* **WHAT THIS TASK INVOLVES**
What lines of the material hold the string "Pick"? Pull each of them out.

AVAILABLE DATA section start

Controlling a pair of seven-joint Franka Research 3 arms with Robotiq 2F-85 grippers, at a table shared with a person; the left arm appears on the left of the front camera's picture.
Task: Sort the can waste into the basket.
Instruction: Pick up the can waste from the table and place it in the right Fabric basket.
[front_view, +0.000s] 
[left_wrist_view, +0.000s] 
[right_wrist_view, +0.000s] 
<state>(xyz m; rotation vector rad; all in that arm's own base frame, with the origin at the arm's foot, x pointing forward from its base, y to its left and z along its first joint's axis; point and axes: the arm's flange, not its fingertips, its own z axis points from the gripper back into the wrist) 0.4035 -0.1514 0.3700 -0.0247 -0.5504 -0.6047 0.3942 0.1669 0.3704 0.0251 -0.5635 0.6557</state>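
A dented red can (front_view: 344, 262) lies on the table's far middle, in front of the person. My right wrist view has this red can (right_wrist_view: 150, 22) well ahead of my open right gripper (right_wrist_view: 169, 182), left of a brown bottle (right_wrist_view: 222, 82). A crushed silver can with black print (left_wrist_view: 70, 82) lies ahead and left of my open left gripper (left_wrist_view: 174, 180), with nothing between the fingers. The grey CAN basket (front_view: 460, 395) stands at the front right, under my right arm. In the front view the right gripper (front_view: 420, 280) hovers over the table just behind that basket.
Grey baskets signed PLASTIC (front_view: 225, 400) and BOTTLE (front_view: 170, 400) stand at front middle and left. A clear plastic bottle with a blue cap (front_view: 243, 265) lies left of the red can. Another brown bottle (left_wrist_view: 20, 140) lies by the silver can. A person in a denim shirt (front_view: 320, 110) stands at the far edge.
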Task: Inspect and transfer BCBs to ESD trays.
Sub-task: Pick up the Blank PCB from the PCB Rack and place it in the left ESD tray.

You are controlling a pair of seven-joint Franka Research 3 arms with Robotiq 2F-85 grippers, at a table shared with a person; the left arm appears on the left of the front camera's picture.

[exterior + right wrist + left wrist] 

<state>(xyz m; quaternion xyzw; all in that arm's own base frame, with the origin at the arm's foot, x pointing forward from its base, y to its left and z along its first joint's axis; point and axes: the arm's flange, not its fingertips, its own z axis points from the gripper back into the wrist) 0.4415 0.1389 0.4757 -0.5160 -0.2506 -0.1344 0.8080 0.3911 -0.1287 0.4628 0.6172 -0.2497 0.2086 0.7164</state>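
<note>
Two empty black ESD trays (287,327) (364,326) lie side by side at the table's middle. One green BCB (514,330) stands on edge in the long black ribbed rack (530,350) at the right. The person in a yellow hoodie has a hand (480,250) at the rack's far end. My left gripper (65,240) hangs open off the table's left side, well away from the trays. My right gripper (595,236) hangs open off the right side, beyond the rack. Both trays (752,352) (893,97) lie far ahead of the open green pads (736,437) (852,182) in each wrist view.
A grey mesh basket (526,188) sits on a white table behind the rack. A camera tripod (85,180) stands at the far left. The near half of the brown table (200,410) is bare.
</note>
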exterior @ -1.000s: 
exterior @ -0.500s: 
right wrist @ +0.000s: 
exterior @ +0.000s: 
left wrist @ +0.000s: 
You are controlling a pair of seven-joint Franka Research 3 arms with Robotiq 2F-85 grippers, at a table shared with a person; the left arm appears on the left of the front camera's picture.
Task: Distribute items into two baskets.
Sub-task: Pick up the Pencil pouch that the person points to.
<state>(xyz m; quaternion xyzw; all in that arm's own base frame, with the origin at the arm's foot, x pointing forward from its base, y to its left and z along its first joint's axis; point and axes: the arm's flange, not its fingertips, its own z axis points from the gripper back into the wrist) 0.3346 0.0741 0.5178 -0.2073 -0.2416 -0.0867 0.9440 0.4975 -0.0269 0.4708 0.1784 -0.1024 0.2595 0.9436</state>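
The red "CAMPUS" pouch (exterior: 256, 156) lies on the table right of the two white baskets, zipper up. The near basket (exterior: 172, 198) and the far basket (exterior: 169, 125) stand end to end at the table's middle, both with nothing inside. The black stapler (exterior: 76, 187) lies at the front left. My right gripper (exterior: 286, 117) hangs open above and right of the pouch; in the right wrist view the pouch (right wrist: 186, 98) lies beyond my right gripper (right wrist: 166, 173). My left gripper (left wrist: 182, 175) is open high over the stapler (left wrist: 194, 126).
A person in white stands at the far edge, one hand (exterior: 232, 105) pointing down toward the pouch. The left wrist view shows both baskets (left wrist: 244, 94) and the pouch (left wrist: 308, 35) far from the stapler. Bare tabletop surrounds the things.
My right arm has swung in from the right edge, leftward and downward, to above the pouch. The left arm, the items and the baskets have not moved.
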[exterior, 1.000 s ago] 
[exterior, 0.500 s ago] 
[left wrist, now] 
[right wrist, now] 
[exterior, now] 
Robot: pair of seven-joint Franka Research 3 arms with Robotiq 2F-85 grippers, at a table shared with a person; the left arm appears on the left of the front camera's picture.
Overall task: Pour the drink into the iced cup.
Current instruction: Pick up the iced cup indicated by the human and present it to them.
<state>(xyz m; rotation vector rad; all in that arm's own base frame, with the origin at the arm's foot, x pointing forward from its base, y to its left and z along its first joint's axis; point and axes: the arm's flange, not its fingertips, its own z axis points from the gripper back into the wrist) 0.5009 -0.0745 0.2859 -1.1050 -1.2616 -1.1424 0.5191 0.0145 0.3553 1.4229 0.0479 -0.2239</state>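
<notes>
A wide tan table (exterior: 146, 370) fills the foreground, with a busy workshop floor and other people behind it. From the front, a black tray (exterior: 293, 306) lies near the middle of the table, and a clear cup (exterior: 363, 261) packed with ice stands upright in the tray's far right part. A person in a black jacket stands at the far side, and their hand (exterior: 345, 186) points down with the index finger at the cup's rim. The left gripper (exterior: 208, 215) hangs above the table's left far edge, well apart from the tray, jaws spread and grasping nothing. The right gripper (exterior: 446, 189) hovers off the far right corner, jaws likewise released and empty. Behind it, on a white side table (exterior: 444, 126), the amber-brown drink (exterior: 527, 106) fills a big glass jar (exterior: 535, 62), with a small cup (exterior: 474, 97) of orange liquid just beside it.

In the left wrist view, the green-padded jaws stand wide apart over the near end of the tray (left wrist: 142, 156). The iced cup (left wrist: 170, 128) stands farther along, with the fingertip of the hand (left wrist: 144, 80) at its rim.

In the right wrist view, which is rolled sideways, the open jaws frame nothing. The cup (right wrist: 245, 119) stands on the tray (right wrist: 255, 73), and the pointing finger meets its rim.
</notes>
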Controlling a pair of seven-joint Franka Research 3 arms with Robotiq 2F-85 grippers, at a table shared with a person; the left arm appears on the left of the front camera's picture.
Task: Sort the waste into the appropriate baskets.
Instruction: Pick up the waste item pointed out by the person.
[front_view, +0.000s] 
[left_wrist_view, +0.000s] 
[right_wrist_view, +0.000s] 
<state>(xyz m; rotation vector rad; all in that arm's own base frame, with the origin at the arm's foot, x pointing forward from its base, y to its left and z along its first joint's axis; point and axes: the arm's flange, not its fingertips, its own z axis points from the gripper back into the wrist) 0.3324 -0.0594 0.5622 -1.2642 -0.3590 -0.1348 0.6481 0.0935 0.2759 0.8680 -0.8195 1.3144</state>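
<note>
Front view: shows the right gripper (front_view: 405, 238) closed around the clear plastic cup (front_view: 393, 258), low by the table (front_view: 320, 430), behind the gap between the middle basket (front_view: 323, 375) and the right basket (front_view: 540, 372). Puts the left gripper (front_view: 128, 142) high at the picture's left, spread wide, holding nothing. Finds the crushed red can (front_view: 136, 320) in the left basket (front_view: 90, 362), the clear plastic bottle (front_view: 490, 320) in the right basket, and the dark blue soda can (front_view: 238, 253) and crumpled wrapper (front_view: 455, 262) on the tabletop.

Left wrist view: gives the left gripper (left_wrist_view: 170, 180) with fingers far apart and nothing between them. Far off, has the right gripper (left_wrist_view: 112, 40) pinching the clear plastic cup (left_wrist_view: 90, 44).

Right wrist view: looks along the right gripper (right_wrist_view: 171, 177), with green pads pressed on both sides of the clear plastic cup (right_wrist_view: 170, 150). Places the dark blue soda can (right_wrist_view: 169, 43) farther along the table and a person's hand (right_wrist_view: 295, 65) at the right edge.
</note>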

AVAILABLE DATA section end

* **PROBLEM SOLUTION**
Instruction: Pick up the can waste from the table and place it in the right Fabric basket.
Sub-task: Pick up the Blank PCB from the PCB Rack and place it in the left ESD tray.
Sub-task: Pick up the Pencil pouch that the person points to.
Current instruction: Pick up the iced cup indicated by the human and present it to them.
Instruction: Pick up the waste item pointed out by the person.

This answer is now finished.